Why Normalization Failed to Become the Ultimate Guide for Database Designers?

While trying to find marshall's claim that Alberto Mendelzon says the universal relation is an idea re-invented once every 3 years (and later finding a quote by Jeffrey Ullman that the universal relation is re-invented 3 times a year), I stumbled across a very provocative rant by a researcher/practitioner: Why Normalization Failed to Become the Ultimate Guide for Database Designers? by Martin Fotache. It shares an interesting wealth of experience and knowledge about logical design. The author is obviously well-read and unlike usual debates I've seen about this topic, presents the argument thoroughly and comprehensively.

The abstract is:

With an impressive theoretical foundation, normalization was supposed to bring rigor and relevance into such a slippery domain as database design is. Almost every database textbook treats normalization in a certain extent, usually suggesting that the topic is so clear and consolidated that it does not deserve deeper discussions. But the reality is completely different.
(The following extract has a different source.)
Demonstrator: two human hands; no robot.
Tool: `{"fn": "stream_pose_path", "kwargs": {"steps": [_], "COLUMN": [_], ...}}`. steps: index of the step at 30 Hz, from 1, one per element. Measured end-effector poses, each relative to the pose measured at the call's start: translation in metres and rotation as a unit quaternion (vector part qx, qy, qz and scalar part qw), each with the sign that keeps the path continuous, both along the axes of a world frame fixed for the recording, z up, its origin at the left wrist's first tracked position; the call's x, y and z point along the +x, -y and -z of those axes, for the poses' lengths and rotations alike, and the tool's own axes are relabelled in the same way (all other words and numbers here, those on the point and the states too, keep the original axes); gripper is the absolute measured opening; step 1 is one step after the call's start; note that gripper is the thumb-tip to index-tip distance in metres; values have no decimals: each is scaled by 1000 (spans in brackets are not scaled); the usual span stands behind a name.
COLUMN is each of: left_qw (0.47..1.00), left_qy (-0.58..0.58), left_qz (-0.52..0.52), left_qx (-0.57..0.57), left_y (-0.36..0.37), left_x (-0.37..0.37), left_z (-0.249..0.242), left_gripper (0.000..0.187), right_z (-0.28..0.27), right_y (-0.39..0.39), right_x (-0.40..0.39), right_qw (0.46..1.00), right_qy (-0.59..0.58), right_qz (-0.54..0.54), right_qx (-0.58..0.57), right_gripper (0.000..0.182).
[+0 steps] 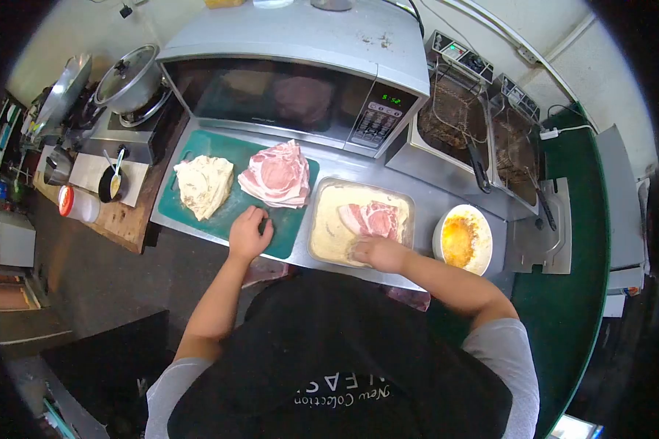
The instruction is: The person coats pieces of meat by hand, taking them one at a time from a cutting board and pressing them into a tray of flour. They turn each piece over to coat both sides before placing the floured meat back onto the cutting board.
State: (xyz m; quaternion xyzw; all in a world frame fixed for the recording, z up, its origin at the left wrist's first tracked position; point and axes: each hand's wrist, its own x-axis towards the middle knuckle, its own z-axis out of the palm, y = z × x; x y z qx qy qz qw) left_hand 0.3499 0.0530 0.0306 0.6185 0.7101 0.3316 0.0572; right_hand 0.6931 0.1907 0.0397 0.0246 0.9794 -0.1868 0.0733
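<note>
My left hand point(250, 233) rests on the near edge of a green cutting board point(252, 233), thumb apart from the fingers and nothing in it. Just beyond it lies a stack of raw pork slices point(276, 175); to the left is a pile of pale, crumb-coated slices point(203, 186). In a shallow tray point(312, 234) of pale breadcrumbs point(333, 234), a raw pork slice point(373, 218) lies partly bare on top. My right hand point(378, 254) reaches into the crumbs at the slice's near edge, its fingertips coated and partly buried.
A white bowl point(483, 233) with yellow egg mixture stands right of the tray. Behind the board sits a microwave point(285, 95). Two fryers point(454, 124) with wire baskets are at the back right. A lidded pot point(129, 79), a black cup point(108, 186) and a red-lidded jar point(79, 205) stand left.
</note>
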Motion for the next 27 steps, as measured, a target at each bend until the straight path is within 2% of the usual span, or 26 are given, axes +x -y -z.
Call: {"fn": "stream_pose_path", "kwargs": {"steps": [2, 5, 8, 9, 12, 13, 16, 19, 22, 25, 27], "left_qw": [1000, 1000, 1000, 1000, 1000, 1000, 1000, 1000, 1000, 1000, 1000], "left_qy": [2, 4, 11, 13, 9, 8, 2, 1, 3, 1, -2], "left_qz": [-2, -3, -1, 0, -5, -4, -4, -6, -6, -1, 1], "left_qx": [-4, -3, -2, -2, -9, -11, -9, 1, 9, 7, -9], "left_y": [0, 0, 0, 0, 1, 1, 0, 2, 1, 1, 1], "left_x": [0, 0, 0, -1, 0, 1, -1, 0, 2, 1, 1], "left_z": [0, -2, 1, 2, 0, 0, -1, -1, -1, 1, -2], "left_gripper": [14, 14, 14, 14, 14, 14, 14, 14, 14, 15, 15], "right_z": [0, -23, -13, -14, -13, 6, 10, -3, -34, -58, -52], "right_y": [2, 1, -17, -12, -8, -14, 2, 10, 13, 16, 24], "right_x": [-7, -21, -29, -34, -52, -47, -29, 6, 21, 10, -5], "right_qw": [996, 923, 834, 842, 868, 918, 959, 963, 962, 954, 952], "right_qy": [-6, 95, -29, -144, -234, -60, -73, -51, 59, 85, 15], "right_qz": [62, 304, 482, 493, 433, 391, 273, 261, 265, 285, 297], "right_qx": [-59, -216, -267, -167, -61, -6, -12, -35, -29, -40, -66], "right_gripper": [36, 36, 34, 33, 22, 22, 28, 22, 25, 28, 29]}}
After more than three decades, normalization not only has lost much of its interest in the research papers, but also is still looking for practitioners to apply it effectively. Despite the vast amount of database literature, comprehensive books illustrating the application of normalization to effective real-world applications are still waited. This paper reflects the point of view of an Information Systems academic who incidentally has been for almost twenty years a practitioner in developing database applications. It outlines the main weaknesses of normalization and offers some explanations about the failure of a generous framework in becoming the so much needed universal guide for database designers. Practitioners might be interested in finding out (or confirming) some of the normalization misformulations, misinterpretations, inconsistencies and fallacies. Theorists could find useful the presentation of some issues where the normalization theory was proved to be inadequate, not relevant, or source of confusion.

The body of the paper presents an explanation for why practitioners have rejected normalization. The author also shares his opinion on potentially underexplored ideas as well, drawing from an obviously well-researched depth of knowledge. In recent years, some researchers, such as Microsoft's Pat Helland, have even said Normalization is for sissies (only to further this with later formal publications such as advocating we should be Building on Quicksand). Yet, the PLT community is pushing for the exact opposite. Language theory is firmly rooted in formal grammars and proven correct 'tricks' for manipulating and using those formal grammars; it does no good to define a language if it does not have mathematical properties ensuring relaibility and repeatability of results. This represents and defines real tension between systems theory and PLT.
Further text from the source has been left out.